ETF Rule Reform Becomes a Boon for Fixed Income
With a little more than a month since the US Securities and Exchange Commission adopted its ETF Rule, the new rule has helped streamline exchange-traded fund issuance and likely will spur further growth of the fixed-income ETF market.
The 269-page rule eliminated the exemption process for the Investment Company Act of 1940, which had been capital- and time-intensive, noted Eric Pollackov, global head of ETF capital markets at Invesco, during a recent open call hosted by the Security Traders Association.
“The costs were in the hundreds of thousands of dollars, and the time it took to gain your exemptive relief could have taken more than a year,” he said.
The Rule’s new process can be seen as a win-win for the issuer community as well as for the SEC as well.

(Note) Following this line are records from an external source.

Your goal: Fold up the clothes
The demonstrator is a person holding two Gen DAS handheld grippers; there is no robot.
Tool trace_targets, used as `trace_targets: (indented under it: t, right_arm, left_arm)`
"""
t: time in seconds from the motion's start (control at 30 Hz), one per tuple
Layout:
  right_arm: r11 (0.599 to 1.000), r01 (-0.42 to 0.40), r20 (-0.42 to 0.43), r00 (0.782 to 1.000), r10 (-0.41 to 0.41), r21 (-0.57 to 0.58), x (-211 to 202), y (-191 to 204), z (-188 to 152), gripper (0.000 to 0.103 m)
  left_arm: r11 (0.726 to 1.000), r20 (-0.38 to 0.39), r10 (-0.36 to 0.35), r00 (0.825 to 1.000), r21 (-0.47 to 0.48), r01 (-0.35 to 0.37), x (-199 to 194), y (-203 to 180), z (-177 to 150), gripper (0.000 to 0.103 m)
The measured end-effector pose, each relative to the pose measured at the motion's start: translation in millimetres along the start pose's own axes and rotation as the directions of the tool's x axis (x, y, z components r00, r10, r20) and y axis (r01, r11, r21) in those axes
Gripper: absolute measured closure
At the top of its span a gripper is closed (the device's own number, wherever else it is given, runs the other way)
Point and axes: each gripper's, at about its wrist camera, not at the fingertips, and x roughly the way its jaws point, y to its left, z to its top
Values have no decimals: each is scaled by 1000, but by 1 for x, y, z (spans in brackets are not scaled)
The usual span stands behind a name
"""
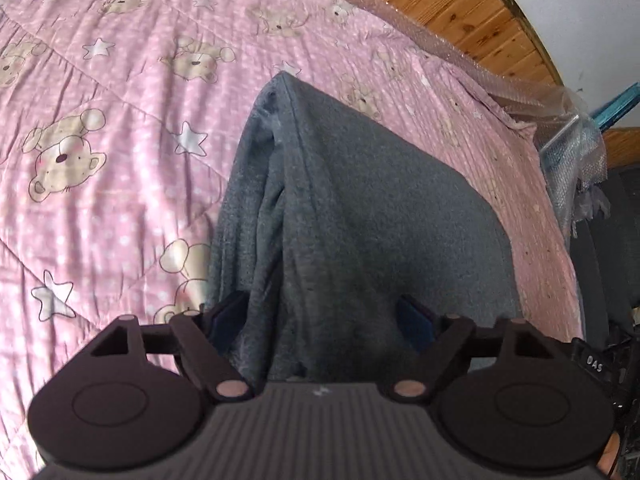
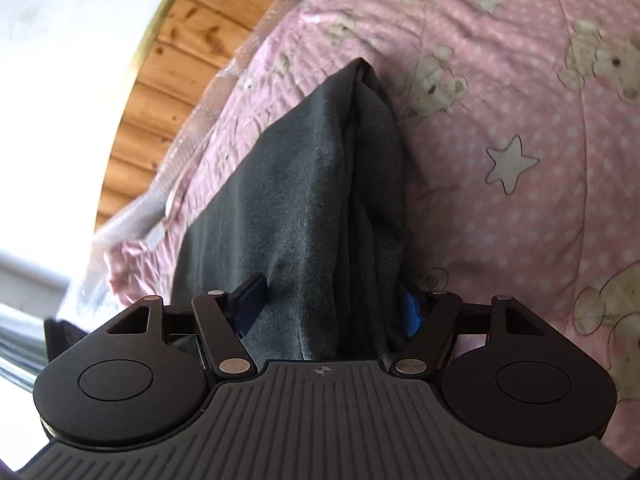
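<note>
Grey garment (image 1: pixel 352 216) lies folded on the pink bear-and-star quilt (image 1: pixel 104 128), running from our fingertips toward twelve o'clock in both wrist views, near the quilt's edge and the wooden panelling (image 1: pixel 460 12). We see the left gripper (image 1: pixel 326 322) with jaws spread wide over the near end of the cloth — the blue pads (image 1: pixel 226 322) stand apart from it. The right gripper (image 2: pixel 332 300) is likewise spread, cloth lying between its fingers unpinched.
</note>
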Motion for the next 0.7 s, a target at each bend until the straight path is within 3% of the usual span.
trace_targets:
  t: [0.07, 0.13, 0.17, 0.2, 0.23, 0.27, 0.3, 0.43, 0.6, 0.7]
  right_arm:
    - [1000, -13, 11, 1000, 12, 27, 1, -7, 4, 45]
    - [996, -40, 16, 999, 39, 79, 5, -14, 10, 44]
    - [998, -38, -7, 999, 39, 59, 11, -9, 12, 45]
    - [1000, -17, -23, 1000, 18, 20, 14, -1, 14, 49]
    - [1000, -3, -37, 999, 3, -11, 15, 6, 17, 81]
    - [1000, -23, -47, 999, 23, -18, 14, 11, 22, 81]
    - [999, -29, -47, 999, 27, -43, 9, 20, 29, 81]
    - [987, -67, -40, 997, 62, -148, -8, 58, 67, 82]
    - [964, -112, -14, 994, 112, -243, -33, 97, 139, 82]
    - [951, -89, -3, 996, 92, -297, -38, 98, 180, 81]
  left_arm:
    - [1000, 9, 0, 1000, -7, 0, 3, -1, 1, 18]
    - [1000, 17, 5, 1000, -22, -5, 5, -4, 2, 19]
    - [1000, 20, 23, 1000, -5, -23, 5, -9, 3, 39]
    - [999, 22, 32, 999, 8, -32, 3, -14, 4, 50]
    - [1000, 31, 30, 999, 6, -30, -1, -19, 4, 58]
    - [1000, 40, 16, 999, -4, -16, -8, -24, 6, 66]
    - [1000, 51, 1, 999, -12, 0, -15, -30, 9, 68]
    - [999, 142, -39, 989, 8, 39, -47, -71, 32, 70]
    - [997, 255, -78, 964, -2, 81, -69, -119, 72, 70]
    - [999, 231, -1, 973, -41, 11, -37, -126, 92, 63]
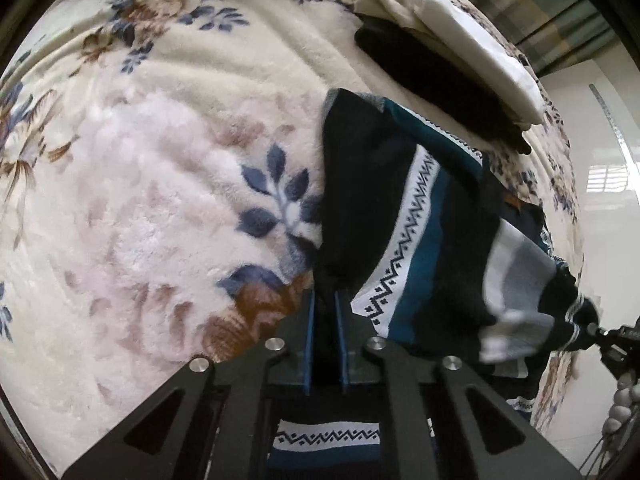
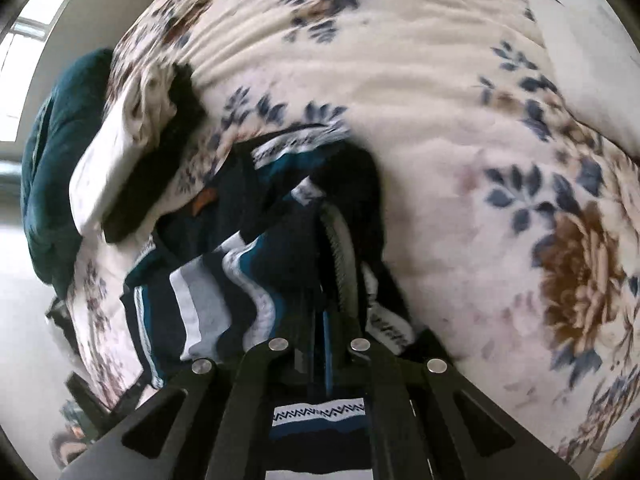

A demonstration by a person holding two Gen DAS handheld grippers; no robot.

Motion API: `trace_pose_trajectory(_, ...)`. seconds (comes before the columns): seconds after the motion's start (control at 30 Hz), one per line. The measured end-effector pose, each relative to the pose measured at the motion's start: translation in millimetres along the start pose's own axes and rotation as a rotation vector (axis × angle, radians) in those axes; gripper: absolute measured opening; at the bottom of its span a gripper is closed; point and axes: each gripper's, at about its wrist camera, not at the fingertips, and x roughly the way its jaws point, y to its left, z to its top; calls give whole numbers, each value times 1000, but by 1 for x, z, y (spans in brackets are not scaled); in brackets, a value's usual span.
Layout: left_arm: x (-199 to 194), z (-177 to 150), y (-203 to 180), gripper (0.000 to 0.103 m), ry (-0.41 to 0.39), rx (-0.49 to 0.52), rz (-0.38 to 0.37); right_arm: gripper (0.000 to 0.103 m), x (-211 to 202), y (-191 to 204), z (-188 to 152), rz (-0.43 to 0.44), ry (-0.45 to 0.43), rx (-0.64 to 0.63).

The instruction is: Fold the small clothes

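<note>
A small knitted garment in navy, teal and white, with a zigzag band, hangs stretched above the floral blanket. My left gripper is shut on its dark left edge, and the cloth is pinched between the blue pads. The right gripper shows at the far right edge of the left wrist view, holding the other end. In the right wrist view the garment drapes in folds to the left, and my right gripper is shut on a bunched edge of it.
A stack of folded clothes, white over black, lies on the blanket beyond the garment, and shows again as the stack. A dark teal bundle lies past the bed edge. Open blanket spreads to the right.
</note>
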Motion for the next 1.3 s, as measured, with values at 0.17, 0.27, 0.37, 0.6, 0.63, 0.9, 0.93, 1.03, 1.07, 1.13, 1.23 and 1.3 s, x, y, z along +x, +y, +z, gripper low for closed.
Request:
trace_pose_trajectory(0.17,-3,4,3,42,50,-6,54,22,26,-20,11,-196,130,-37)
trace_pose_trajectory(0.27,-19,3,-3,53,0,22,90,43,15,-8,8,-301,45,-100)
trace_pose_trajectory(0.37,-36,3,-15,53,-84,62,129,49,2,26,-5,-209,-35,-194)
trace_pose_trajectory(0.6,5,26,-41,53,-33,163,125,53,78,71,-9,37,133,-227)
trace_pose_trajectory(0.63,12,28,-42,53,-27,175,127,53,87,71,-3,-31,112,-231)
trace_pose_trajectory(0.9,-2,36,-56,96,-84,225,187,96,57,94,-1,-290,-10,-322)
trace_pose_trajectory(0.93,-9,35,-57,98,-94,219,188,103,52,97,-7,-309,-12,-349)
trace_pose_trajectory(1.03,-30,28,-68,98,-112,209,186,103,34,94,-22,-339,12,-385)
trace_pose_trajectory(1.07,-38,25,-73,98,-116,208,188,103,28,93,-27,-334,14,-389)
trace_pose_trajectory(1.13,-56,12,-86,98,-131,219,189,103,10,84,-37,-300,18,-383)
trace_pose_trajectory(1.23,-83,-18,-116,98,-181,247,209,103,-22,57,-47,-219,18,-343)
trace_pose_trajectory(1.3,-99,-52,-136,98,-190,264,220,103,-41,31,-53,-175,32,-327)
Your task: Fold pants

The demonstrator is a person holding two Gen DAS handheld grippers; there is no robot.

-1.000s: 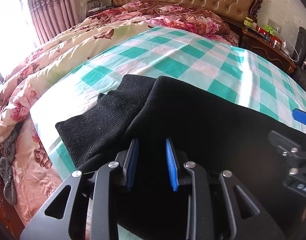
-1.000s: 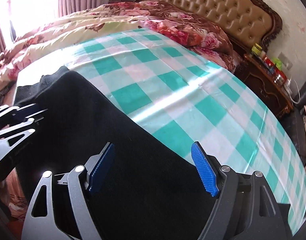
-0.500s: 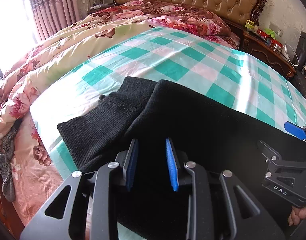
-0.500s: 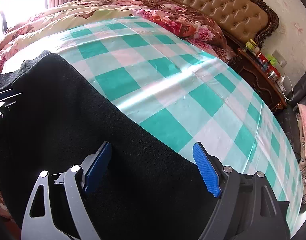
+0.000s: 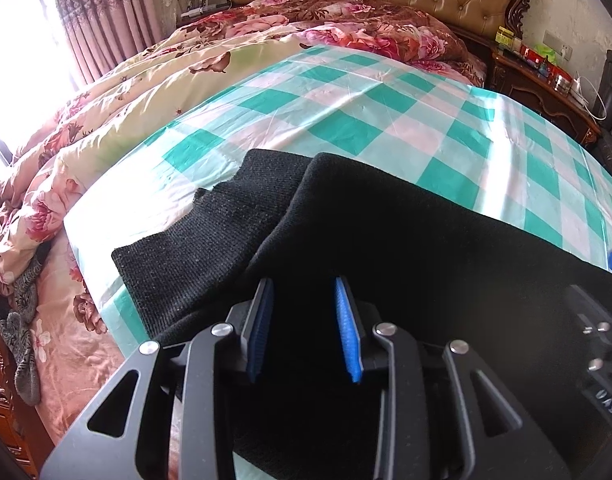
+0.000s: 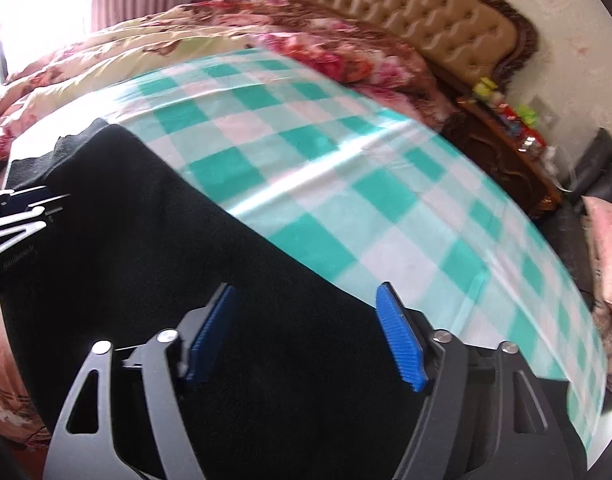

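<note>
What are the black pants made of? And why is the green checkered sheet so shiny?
The black pants look like a soft knit, maybe wool or a thick stretchy yarn: the lighter end shows fine ribbed rows and a matte, fuzzy surface. The green checkered sheet looks smooth and glossy, like satin or a plastic-coated cloth; bright streaks of window light slide across it. I can't tell which for sure.

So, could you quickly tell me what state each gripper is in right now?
Left gripper: opening, a narrow gap, above the black pants, no fabric pinched.
Right gripper: wide apart but closing, over the pants, nothing gripped yet.
</note>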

“Whether it is the Division of Trading and Markets or the Division of Investment Management, the rule has just made their time much more valuable since they will not be pouting through exemptive relief applications and processing them,” said Pollackov.
However, one of the most significant benefits of the new rule is the return of custom baskets to ETFs, which the SEC typically granted in its exemptive relief before the 2008 financial crisis but has omitted until it adopted the ETF Rule.
During the interim, for issuers to accept creation orders, they had to have a whole pro rata slice of the fund or a full cash equivalent, which hampered issuers.
“If you don’t have the relief to accept custom baskets, you are asking the creators of your products to deliver a pro-rata slice of a municipal bond index or an aggregate bond index, or something else, which can become quite costly and difficult to obtain,” he said.
Now that issuers are permitted to use custom baskets, they can accept only a portion of a bond index or a few bonds, which they could negotiate with an authorized participant.
“A portfolio manager who did not have the relief prior to this rule could not really negotiate which bonds would be delivered,” said Pollackov.
The new dialogue regarding what the portfolio manager will accept for a creation order is only going to help the fixed-income ETF space grow faster, he added.
Pollackov was careful to stress that the Rule’s relief covers securities that fall under the 1940 Investment Company Act and not exchange-traded notes or securities registered under the Securities Act of 1933, which typically are commodities-based futures products.
“The Rule will affect different asset classes differently, but overall, fixed income is probably the winner,” said Pollackov.
The asset manager submits the registration statement with its Form 10 to the SEC.